**Task material:**
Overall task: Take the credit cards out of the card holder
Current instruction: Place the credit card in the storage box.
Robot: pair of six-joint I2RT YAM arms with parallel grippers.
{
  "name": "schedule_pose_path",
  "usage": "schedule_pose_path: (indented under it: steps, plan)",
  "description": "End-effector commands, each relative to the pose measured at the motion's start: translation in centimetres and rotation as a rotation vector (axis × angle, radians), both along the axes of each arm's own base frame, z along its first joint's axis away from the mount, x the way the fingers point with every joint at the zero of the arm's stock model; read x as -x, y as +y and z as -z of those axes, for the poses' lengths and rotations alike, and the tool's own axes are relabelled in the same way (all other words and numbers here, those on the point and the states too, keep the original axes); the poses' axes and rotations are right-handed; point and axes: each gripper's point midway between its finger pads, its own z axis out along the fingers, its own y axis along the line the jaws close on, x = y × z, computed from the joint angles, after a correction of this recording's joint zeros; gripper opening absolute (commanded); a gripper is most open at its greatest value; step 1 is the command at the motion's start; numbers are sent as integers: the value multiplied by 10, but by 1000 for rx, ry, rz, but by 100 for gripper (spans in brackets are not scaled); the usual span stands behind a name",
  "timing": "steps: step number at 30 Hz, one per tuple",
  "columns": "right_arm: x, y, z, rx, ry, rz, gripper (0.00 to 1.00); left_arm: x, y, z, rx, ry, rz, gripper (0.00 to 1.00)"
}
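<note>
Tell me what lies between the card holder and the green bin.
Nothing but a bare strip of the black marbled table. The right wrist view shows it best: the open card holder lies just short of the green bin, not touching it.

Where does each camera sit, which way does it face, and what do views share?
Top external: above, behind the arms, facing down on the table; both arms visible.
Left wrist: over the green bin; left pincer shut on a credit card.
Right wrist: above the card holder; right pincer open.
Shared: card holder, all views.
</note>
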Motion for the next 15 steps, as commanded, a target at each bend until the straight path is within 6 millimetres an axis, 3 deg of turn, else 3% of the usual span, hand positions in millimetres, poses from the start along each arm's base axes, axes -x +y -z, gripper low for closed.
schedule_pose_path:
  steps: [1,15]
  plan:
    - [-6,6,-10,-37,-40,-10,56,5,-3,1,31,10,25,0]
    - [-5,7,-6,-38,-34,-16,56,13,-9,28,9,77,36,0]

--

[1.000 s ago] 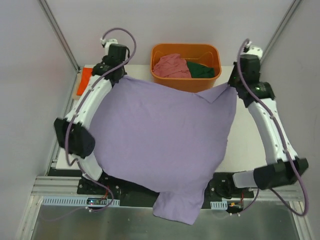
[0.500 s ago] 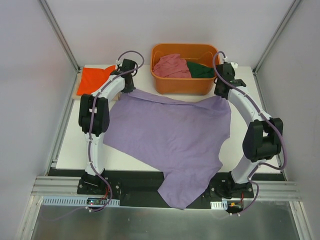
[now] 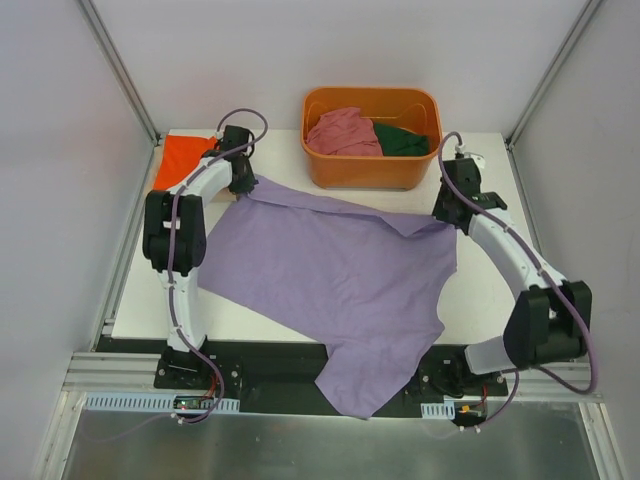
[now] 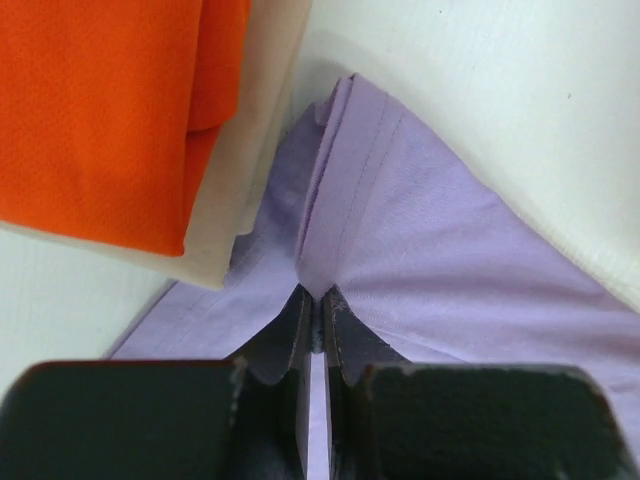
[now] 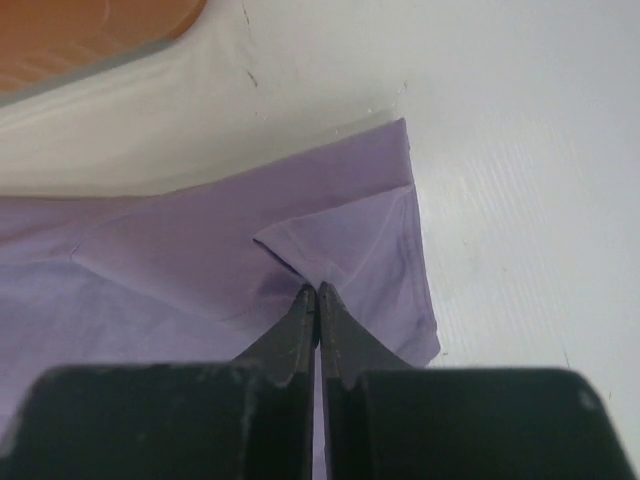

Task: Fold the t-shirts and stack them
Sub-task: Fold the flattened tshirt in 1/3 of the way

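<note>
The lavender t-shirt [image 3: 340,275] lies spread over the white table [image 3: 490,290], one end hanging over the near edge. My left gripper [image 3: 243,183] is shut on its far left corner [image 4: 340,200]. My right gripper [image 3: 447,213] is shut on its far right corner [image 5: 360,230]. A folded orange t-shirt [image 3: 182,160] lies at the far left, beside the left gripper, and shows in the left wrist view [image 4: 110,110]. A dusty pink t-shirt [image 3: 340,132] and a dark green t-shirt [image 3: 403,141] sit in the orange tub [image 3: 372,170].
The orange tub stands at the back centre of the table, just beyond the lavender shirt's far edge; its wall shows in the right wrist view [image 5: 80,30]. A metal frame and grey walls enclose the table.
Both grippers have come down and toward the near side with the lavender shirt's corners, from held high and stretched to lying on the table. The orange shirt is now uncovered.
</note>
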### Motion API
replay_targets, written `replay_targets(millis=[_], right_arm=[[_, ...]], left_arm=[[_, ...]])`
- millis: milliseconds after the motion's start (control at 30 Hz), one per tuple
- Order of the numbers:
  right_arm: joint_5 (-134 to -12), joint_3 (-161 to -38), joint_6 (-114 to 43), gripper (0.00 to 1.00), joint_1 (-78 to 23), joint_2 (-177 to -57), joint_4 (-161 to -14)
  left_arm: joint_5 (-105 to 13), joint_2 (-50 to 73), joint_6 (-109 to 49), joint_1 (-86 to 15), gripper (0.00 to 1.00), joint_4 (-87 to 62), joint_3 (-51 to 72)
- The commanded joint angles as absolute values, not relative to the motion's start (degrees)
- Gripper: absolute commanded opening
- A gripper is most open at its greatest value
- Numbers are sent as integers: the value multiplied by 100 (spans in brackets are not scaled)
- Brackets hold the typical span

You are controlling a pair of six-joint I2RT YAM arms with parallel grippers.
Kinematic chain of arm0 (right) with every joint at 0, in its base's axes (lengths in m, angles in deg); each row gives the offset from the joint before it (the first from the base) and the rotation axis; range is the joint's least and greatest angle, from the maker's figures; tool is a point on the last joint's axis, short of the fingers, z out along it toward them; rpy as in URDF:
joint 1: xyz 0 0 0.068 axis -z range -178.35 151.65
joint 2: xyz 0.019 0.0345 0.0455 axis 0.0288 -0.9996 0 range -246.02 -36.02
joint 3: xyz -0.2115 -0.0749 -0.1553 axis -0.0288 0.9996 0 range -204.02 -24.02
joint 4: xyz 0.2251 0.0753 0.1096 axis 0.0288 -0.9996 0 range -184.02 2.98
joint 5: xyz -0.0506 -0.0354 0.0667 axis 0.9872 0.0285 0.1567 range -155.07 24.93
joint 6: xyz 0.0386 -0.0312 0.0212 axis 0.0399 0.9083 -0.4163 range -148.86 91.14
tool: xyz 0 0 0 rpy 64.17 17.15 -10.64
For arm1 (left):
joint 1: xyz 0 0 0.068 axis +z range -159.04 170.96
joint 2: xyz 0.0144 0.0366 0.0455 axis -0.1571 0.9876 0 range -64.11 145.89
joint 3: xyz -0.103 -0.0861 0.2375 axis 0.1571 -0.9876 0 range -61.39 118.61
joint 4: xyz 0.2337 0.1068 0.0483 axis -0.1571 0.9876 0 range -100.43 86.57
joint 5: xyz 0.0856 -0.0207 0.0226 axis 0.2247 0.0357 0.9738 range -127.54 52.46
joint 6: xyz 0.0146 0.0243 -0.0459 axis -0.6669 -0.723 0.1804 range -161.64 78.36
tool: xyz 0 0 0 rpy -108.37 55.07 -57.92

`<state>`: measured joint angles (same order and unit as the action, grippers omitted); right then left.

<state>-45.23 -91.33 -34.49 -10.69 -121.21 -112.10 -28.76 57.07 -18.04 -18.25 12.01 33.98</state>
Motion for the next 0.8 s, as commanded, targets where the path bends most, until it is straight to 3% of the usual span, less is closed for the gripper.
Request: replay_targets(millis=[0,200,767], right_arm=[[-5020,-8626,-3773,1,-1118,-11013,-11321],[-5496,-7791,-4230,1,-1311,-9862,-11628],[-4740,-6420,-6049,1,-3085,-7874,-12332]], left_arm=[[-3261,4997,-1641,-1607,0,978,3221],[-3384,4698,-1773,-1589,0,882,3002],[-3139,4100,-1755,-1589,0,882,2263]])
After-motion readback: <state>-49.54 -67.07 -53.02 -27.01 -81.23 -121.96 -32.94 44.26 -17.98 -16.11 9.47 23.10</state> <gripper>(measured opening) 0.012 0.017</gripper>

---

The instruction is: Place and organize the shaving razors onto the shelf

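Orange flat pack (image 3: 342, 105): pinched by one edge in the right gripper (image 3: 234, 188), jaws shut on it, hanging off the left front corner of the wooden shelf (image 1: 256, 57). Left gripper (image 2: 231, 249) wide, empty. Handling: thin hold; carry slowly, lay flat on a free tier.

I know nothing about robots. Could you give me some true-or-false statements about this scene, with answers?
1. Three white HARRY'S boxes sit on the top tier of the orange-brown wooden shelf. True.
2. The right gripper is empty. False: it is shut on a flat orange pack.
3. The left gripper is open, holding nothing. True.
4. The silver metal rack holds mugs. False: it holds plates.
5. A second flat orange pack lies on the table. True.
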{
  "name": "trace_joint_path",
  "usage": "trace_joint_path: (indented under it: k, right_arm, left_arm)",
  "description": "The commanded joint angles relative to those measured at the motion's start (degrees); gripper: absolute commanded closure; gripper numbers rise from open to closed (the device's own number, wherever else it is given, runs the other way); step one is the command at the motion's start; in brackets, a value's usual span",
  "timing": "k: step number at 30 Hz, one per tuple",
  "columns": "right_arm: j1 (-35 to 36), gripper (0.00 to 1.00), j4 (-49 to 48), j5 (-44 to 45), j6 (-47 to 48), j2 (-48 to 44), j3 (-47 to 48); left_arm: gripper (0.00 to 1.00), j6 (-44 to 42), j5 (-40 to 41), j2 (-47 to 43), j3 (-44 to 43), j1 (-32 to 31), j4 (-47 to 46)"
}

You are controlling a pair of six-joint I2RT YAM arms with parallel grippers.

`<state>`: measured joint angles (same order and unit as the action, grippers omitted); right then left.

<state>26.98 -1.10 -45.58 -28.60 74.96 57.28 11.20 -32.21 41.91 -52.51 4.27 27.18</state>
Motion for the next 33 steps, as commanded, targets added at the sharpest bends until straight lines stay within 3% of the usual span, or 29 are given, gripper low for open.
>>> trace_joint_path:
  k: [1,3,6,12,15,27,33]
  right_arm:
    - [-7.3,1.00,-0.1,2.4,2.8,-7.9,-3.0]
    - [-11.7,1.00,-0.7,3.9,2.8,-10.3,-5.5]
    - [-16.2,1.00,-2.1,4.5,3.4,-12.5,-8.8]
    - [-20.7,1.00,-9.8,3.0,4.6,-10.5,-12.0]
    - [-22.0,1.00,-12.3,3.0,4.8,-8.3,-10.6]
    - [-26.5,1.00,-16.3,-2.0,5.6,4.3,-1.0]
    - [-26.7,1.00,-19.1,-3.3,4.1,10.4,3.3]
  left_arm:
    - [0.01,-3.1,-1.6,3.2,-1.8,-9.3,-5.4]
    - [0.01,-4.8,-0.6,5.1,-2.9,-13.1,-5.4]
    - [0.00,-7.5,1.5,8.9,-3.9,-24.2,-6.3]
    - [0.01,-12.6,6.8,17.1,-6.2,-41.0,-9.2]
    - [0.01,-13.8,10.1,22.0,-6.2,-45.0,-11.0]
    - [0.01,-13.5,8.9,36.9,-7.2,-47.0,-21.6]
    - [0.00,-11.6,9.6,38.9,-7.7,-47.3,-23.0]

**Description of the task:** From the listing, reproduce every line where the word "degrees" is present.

**Written response:**
- The commanded joint angles as absolute values, not relative to the motion's start (degrees)
  "description": "The commanded joint angles relative to those measured at the motion's start (degrees); gripper: absolute commanded closure; gripper numbers rise from open to closed (the device's own number, wherever else it is given, runs the other way); step one is the command at the motion's start; in brackets, a value's usual span",

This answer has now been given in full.